Problem to solve> Write out the material below again, line for line, without any images.

Data provided>
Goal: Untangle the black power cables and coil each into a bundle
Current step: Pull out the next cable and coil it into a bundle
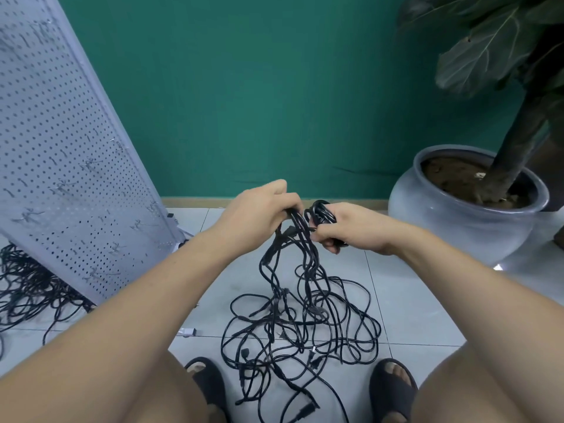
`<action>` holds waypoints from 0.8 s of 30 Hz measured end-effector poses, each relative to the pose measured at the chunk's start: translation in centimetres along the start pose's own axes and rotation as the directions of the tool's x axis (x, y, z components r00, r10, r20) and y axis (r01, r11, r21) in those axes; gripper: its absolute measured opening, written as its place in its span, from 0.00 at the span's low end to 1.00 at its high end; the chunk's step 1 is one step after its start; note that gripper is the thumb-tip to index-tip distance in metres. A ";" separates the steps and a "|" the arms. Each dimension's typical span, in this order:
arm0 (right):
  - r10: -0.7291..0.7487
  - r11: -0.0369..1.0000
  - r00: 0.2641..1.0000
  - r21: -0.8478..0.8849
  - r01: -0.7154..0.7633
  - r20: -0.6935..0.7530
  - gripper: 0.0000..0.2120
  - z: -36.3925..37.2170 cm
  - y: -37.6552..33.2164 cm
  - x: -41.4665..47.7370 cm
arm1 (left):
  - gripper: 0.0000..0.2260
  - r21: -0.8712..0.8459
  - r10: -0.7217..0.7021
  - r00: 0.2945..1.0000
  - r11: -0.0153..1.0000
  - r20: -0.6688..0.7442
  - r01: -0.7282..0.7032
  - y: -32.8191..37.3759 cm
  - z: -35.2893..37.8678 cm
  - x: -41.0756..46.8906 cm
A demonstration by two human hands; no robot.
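Midway between pegboard (61, 148) and pot (451, 227), left grip (262, 209) clamps strands (294, 236), right grip (351, 227) clamps coil (320, 210).

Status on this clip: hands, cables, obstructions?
Left hand grips lifted strands. Right hand holds small coil. Main tangle on floor, unsorted. Pegboard stands left, apart.

Left hand (259, 209) grips several black cable strands (297, 239) rising from tangled pile (300, 331) on tiled floor (412, 300); right hand (348, 227) clutches small coiled bundle (320, 212). Pegboard panel (61, 148) leans left, potted plant (470, 196) right.
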State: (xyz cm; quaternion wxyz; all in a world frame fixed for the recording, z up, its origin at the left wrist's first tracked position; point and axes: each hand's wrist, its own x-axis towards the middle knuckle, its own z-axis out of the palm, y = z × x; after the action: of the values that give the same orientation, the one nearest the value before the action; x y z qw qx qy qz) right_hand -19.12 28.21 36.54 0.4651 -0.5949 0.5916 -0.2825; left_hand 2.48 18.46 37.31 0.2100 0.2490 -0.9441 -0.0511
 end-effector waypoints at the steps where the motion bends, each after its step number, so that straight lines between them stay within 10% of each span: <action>1: 0.002 1.000 1.000 0.019 -0.002 0.007 0.05 0.0 -0.1 0.0 | 0.13 -0.050 -0.019 1.000 0.999 0.005 0.019 -0.1 -0.1 -0.1; 14: 0.045 0.989 0.991 0.135 -0.063 0.130 0.04 2.6 0.8 1.0 | 0.10 -0.489 -0.344 0.926 0.787 0.158 0.376 1.5 0.8 -0.2; 18: 0.052 0.991 0.993 0.117 -0.065 0.108 0.07 3.0 1.0 0.9 | 0.23 -0.331 -0.598 0.760 0.684 0.255 0.650 1.9 1.0 -0.3; 24: 0.001 0.995 0.980 0.095 -0.019 0.197 0.11 3.9 1.5 1.0 | 0.16 -0.152 -0.559 0.734 0.746 0.386 0.648 2.6 0.7 -0.8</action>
State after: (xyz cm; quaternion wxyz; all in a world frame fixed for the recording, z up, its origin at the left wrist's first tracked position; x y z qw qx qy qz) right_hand -16.20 28.27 33.44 0.5506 -0.5938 0.5316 -0.2482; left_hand 1.66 21.17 36.92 0.0603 0.5012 -0.8140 -0.2872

Response to the exercise>
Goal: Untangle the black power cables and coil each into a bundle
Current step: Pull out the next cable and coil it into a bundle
`<action>` holds waypoints from 0.8 s of 30 Hz measured end-effector poses, each relative to the pose measured at the chunk's start: translation in centimetres along the start pose's own axes and rotation as the directions of the tool's x axis (x, y, z components r00, r10, r20) and y axis (r01, r11, r21) in those axes; gripper: its absolute measured opening, written as its place in its span, from 0.00 at the span's low end to 1.00 at its high end; the chunk's step 1 is one step after its start; note that gripper is the thumb-tip to index-tip distance in metres. A ";" separates the steps and a "|" the arms. Each dimension's typical span, in this order:
arm0 (right):
  - r10: -0.7291..0.7487
  - r11: -0.0369..1.0000
  - r00: 0.2641..1.0000
  - r21: -0.8478..0.8849
  - r01: -0.7154..0.7633
  - r20: -0.6935..0.7530
  - gripper: 0.0000..0.2120
  - z: -36.3925..37.2170 cm
  - y: -37.6552..33.2164 cm
  - x: -41.4665..47.7370 cm
arm1 (left):
  - gripper: 0.0000..0.2260
  - r21: -0.8712..0.8459
  - r10: -0.7217..0.7021
  - r00: 0.2945..1.0000
  - r11: -0.0153..1.0000
  - r20: -0.6688..0.7442
  - r01: -0.7282..0.7032
  - y: -32.8191..37.3759 cm
  - z: -35.2893..37.8678 cm
  - x: -41.0756..46.8906 cm
A demonstration by two human hands; no robot.
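Midway between pegboard (61, 148) and pot (451, 227), left grip (262, 209) clamps strands (294, 236), right grip (351, 227) clamps coil (320, 210).

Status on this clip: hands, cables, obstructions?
Left hand grips lifted strands. Right hand holds small coil. Main tangle on floor, unsorted. Pegboard stands left, apart.

Left hand (259, 209) grips several black cable strands (297, 239) rising from tangled pile (300, 331) on tiled floor (412, 300); right hand (348, 227) clutches small coiled bundle (320, 212). Pegboard panel (61, 148) leans left, potted plant (470, 196) right.
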State: (xyz cm; quaternion wxyz; all in a world frame fixed for the recording, z up, its origin at the left wrist's first tracked position; point and axes: each hand's wrist, its own x-axis towards the middle knuckle, its own z-axis out of the palm, y = z × x; after the action: of the values that give the same orientation, the one nearest the value before the action; x y z qw qx qy qz) right_hand -19.12 28.21 36.54 0.4651 -0.5949 0.5916 -0.2825; left_hand 2.48 18.46 37.31 0.2100 0.2490 -0.9441 -0.0511
 end-effector waypoints at the steps where the motion bends, each after its step number, so that straight lines between them stay within 10% of each span: <action>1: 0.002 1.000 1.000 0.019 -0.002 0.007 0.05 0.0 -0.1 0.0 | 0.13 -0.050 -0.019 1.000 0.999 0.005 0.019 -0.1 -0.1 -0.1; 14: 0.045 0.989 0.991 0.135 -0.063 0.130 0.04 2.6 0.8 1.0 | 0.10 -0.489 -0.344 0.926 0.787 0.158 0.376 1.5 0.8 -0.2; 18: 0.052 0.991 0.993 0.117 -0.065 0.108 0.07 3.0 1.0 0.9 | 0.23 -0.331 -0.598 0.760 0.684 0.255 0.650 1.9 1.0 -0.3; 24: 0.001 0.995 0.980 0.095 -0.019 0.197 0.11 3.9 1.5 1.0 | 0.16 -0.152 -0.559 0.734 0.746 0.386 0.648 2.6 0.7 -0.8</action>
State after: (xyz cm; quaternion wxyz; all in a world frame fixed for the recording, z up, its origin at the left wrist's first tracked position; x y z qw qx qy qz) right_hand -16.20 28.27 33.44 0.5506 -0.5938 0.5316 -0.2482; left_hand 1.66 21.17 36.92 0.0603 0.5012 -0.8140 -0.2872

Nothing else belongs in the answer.